Но прежде чем он успел сообразить все до конца, Веселый Дик стянул с головы черную повязку и свалявшийся парик, швырнул все это на стол и захохотал.
За столом, где возле лоции Карибского моря, притулился человеческий череп, а заляпанный воском подсвечник подпирал пистолет, где между секстантом и астролябией тускло посверкивали колбы песочных часов, а поверх заляпанных жиром книг беспорядочно рассыпалась колода карт, восседал пропавший без вести сэр Фрэнсис Кроуфорд, в ухе которого болталась крупная жемчужина, а на устах сияла великолепная улыбка.
Да, это был он! Уильям, в голове которого никак не укладывалось столь чудесное превращение, медленно поднял руку и, ткнув в него указательным пальцем, вскричал:
– А-а-а, какой же я болван! У вас оба глаза?! Что же я говорю – конечно, оба! Но почему?
– Потому что! У вас что – их три? Ну, ладно, не волнуйтиесь так, дорогой Уильям! – смеясь, проговорил Кроуфорд, в одну секунду исцелившись от картавости. – Никак не мог удержаться. Да и положение обязывает! Согласитесь, одноглазый головорез – это действует на воображение! Мои проказливые друзья привыкли к своему одноглазому Дику. Не уверен также, что капитан Ивлин пошел бы служить к своему бывшему пассажиру, а мы бы лишились отличного навигатора, которого пришлось бы утопить по убедительной просьбе команды. Все очень просто, Уильям! О ловушке я начал догадываться уже на Барбадосе. Старый жид затеял грязное дельце, в котором вам отводилась довольно скверная роль. На вас свалили всю ответственность за груз серебра, которого никогда не было на этом корабле. Думаю, этот благородный металл вовсе и не существовал или его давно растратил этот попугай Джексон. Голландцы сильно сдали свои позиции в Карибском море, дорогой Харт. Французы и англичане, не говоря уж об испанцах, не дают им здесь ни свободно торговать, ни вольготно грабить Я полагаю, в Амстердаме придумали кое-что получше, чем открытая война. Раз у них нет сил самим завоевать земли, они купят тех, кто правит завоеванным. Это много дешевле и выгодней, не так ли? Скорее всего, Хансен предупредил о нашем выходе Черного Билла – больше ничем не могу объяснить такое странное пересечение курсов «Мести» и «Медузы». Ребята тоже говорят, что Черный Билл знал все заранее...
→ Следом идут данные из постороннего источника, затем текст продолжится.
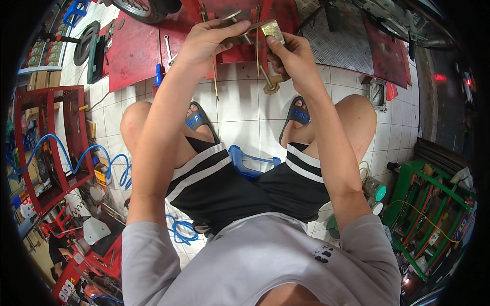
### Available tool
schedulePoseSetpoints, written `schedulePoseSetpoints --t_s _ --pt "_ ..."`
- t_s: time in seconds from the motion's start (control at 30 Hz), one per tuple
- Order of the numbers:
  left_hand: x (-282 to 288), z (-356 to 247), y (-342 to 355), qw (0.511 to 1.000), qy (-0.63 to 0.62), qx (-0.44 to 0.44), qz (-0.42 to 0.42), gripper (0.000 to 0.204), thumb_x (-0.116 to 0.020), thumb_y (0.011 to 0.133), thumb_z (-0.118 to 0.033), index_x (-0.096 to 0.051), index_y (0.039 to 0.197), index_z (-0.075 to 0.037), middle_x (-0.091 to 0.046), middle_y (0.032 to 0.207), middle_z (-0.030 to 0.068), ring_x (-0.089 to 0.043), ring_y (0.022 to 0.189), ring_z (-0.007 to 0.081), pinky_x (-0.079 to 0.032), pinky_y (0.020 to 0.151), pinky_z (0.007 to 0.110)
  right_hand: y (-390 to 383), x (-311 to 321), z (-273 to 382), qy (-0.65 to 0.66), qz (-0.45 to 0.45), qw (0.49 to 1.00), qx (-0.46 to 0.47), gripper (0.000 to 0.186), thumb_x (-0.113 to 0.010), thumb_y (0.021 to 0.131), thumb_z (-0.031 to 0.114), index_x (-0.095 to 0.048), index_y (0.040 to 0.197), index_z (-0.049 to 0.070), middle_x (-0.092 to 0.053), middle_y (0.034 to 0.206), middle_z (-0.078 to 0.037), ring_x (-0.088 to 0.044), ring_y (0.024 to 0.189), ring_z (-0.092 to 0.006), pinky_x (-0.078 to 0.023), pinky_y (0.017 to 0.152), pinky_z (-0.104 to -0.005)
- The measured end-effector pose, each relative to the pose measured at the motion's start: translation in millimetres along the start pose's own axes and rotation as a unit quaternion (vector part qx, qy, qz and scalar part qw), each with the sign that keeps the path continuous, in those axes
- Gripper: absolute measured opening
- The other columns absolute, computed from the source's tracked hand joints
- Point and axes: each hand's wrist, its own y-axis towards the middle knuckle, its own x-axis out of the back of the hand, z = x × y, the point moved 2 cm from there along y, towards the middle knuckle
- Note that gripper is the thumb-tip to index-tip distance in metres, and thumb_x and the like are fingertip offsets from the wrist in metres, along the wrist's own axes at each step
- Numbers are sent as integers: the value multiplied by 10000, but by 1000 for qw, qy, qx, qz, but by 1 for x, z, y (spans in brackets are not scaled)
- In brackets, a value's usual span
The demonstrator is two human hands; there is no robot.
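Both of my hands are raised close together in front of a red metal stand [239, 53] at the top middle. My right hand [297, 57] is closed on a gold-coloured flat metal piece [274, 31], its thumb pressed on the lower edge. My left hand [206, 42] reaches in from the left, thumb and fingers pinched around a thin brownish strip [256, 25] beside the gold piece. Whether the strip and the gold piece are joined, I cannot tell. Below my right hand sticks out a metal rod with a brass-coloured end [272, 85].
A blue-handled screwdriver [158, 76] and a wrench [168, 50] lie on the red platform [130, 56] at left. A tread-plate ramp [339, 43] is at right. A blue stool [250, 158] shows between my legs. A red rack [51, 148] and green rack [426, 214] flank me.
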Motion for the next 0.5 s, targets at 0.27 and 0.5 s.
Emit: schedulePoseSetpoints --t_s 0.27,0.5 --pt "-1 -4 -3 1000 20 1 13 247 -680 892 -201 -644 1105 -83 -654 1030 -26 -576 949 85 -420 798 280 0 0 1 3 -3 1000 -8 219 -631 930 206 -632 849 2 -549 617 4 -451 488 -49 -346 439 -230" --pt "-1 -4 -1 999 32 -17 4 235 -683 892 -216 -661 1082 -79 -655 1034 -20 -577 944 94 -433 815 283 1 -3 -2 -7 -5 1000 7 229 -594 953 233 -572 799 64 -478 592 20 -376 489 -48 -262 430 -222"
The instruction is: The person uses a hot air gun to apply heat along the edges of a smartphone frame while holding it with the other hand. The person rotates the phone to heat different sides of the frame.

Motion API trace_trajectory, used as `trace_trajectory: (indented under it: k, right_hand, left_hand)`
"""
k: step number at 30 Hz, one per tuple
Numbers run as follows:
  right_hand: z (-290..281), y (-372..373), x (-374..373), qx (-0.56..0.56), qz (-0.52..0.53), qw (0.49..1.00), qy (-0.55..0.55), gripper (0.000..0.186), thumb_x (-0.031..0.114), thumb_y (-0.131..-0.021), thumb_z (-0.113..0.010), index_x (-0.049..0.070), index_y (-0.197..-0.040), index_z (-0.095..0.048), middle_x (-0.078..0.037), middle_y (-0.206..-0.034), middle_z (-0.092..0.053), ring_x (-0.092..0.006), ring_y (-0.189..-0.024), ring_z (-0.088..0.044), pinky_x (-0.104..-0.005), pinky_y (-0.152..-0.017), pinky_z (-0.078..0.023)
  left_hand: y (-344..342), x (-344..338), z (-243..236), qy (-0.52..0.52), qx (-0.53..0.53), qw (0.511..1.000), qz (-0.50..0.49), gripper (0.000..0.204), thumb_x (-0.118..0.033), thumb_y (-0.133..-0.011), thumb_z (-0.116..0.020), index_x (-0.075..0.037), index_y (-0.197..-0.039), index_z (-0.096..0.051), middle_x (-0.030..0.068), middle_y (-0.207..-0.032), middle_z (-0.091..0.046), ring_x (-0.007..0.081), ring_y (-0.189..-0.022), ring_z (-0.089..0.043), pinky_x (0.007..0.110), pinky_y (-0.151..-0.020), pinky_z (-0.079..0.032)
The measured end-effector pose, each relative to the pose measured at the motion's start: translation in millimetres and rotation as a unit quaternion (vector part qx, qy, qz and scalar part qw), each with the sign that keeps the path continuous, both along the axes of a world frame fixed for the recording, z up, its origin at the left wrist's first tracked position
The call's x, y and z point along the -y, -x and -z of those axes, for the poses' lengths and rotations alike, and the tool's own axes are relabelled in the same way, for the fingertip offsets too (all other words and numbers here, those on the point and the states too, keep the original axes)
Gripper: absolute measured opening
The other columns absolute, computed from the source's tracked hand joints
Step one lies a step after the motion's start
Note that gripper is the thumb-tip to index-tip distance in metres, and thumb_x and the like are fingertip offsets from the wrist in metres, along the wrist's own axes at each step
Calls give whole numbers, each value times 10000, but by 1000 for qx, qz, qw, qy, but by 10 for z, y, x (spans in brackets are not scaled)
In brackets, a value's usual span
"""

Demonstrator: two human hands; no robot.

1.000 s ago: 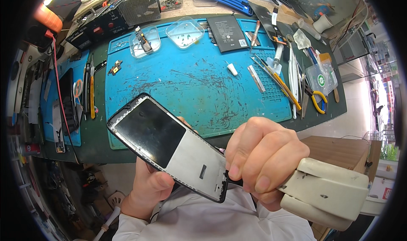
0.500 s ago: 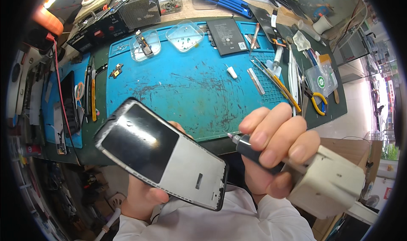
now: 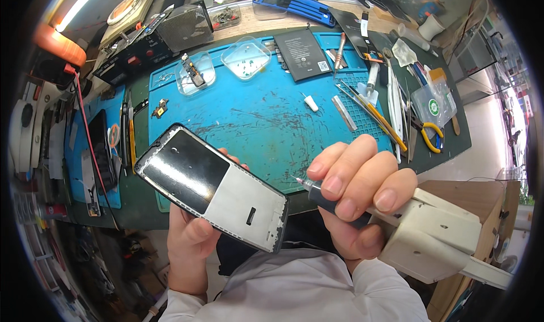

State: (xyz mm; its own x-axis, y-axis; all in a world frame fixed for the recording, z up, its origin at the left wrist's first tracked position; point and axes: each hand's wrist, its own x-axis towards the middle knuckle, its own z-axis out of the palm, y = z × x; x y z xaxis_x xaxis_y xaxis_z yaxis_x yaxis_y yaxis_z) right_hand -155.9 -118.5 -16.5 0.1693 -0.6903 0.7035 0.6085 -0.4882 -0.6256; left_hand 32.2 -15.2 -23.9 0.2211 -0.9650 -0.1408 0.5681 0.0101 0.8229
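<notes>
My left hand (image 3: 192, 240) grips a phone frame (image 3: 241, 200) from below, thumb on its near edge and fingertips showing past the far edge. The frame is tilted, its inner side toward me: a glossy black panel covers the left part, bare grey metal with a small dark slot the right. In my right hand (image 3: 362, 189), closed around it, is a dark syringe-like dispenser (image 3: 323, 197) with a thin needle tip pointing left toward the frame, apart from it. A beige boxy housing (image 3: 436, 237) adjoins the dispenser behind my fingers; how they join is hidden.
A scratched blue mat (image 3: 243, 124) lies beyond my hands. On it are a black battery (image 3: 301, 54), clear trays (image 3: 245, 57) with small parts, a white cap (image 3: 310, 103) and tweezers (image 3: 368, 112). Yellow-handled pliers (image 3: 429, 136) lie right; another phone (image 3: 101, 146) lies left.
The phone frame has shifted up and away from me. My right hand has moved slightly left with the dispenser, its grip unchanged. The whole view has shifted a little.
</notes>
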Motion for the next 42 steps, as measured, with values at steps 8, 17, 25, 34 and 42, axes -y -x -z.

– Сэр Фрэнсис Кроуфорд, я прошу вас, я даже настаиваю, чтобы вы ответили мне определенно – вы пират? – в величайшем волнении спросил Уильям, чья совесть жаждала оправданий.
– Странный вопрос! – пожал плечами Кроуфорд. – Вы же видели каперский патент, который выдал нам губернатор как законный наместник короля, вы даже участвовали в нападении на испанский галеон. Некоторые ханжи и сутяги норовят подчеркнуть разницу между разбоем и королевской службой, но я не столь щепетилен... Тем более – война за испанское наследство неминуема... – произнеся эту туманную сентенцию, сэр Фрэнсис жестоко ухмыльнулся, – так что надо поспеть к дележу!